■ Work to be completed
Pictures excluded, copy all of the data below exactly.

***** Information supplied *****

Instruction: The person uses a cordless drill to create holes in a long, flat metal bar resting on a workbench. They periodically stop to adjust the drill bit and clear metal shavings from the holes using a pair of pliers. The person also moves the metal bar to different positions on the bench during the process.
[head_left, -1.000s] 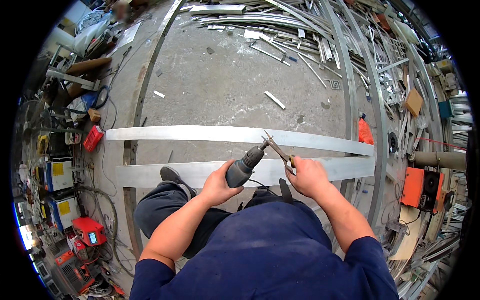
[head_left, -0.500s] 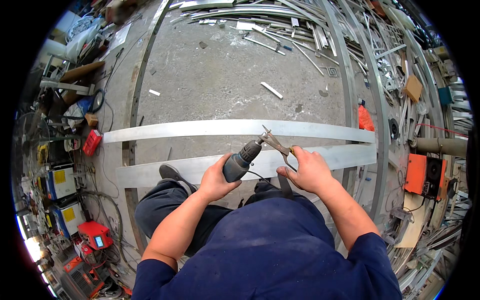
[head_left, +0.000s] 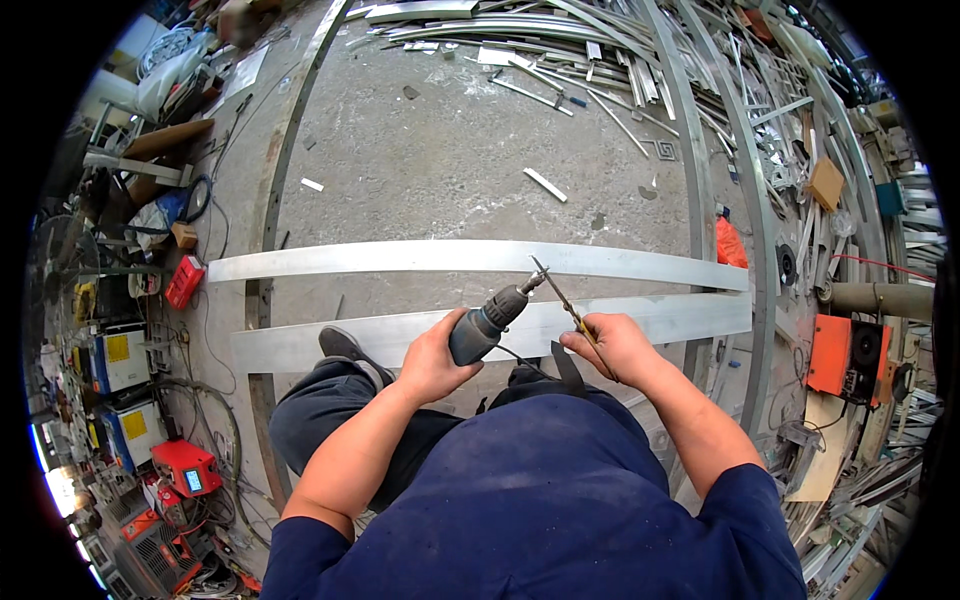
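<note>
At frame centre, your left hand [head_left: 432, 360] grips a drill [head_left: 487, 325]; your right hand [head_left: 612, 345] pinches a thin tool [head_left: 563, 303] at its chuck. The bit looks not yet set. Both aluminium strips [head_left: 420, 258] below, across the middle, seem undrilled. Bare concrete [head_left: 450, 130] lies above; scrap [head_left: 800, 150] crowds the right, machines [head_left: 120, 360] the left.

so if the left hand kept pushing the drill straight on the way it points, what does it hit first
Probably the thin rod held in the right hand: its far end sits right at the drill tip. Just beyond lies the far metal strip. Depth is unclear, so the tip may pass over the rod.
</note>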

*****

■ Answer box
Instruction: The person uses a cordless drill to create holes in a long, flat metal bar resting on a workbench. They periodically stop to adjust the drill bit and clear metal shavings from the holes using a pair of pliers. The person also moves the metal bar to different positions on the bench during the process.
[head_left, -1.000s] 
[head_left, -0.500s] 
[head_left, +0.000s] 
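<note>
At frame centre, your left hand [head_left: 432, 360] grips a drill [head_left: 487, 325]; your right hand [head_left: 612, 345] pinches a thin tool [head_left: 563, 303] at its chuck. The bit looks not yet set. Both aluminium strips [head_left: 420, 258] below, across the middle, seem undrilled. Bare concrete [head_left: 450, 130] lies above; scrap [head_left: 800, 150] crowds the right, machines [head_left: 120, 360] the left.

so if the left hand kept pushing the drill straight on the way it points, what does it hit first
Probably the thin rod held in the right hand: its far end sits right at the drill tip. Just beyond lies the far metal strip. Depth is unclear, so the tip may pass over the rod.
</note>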

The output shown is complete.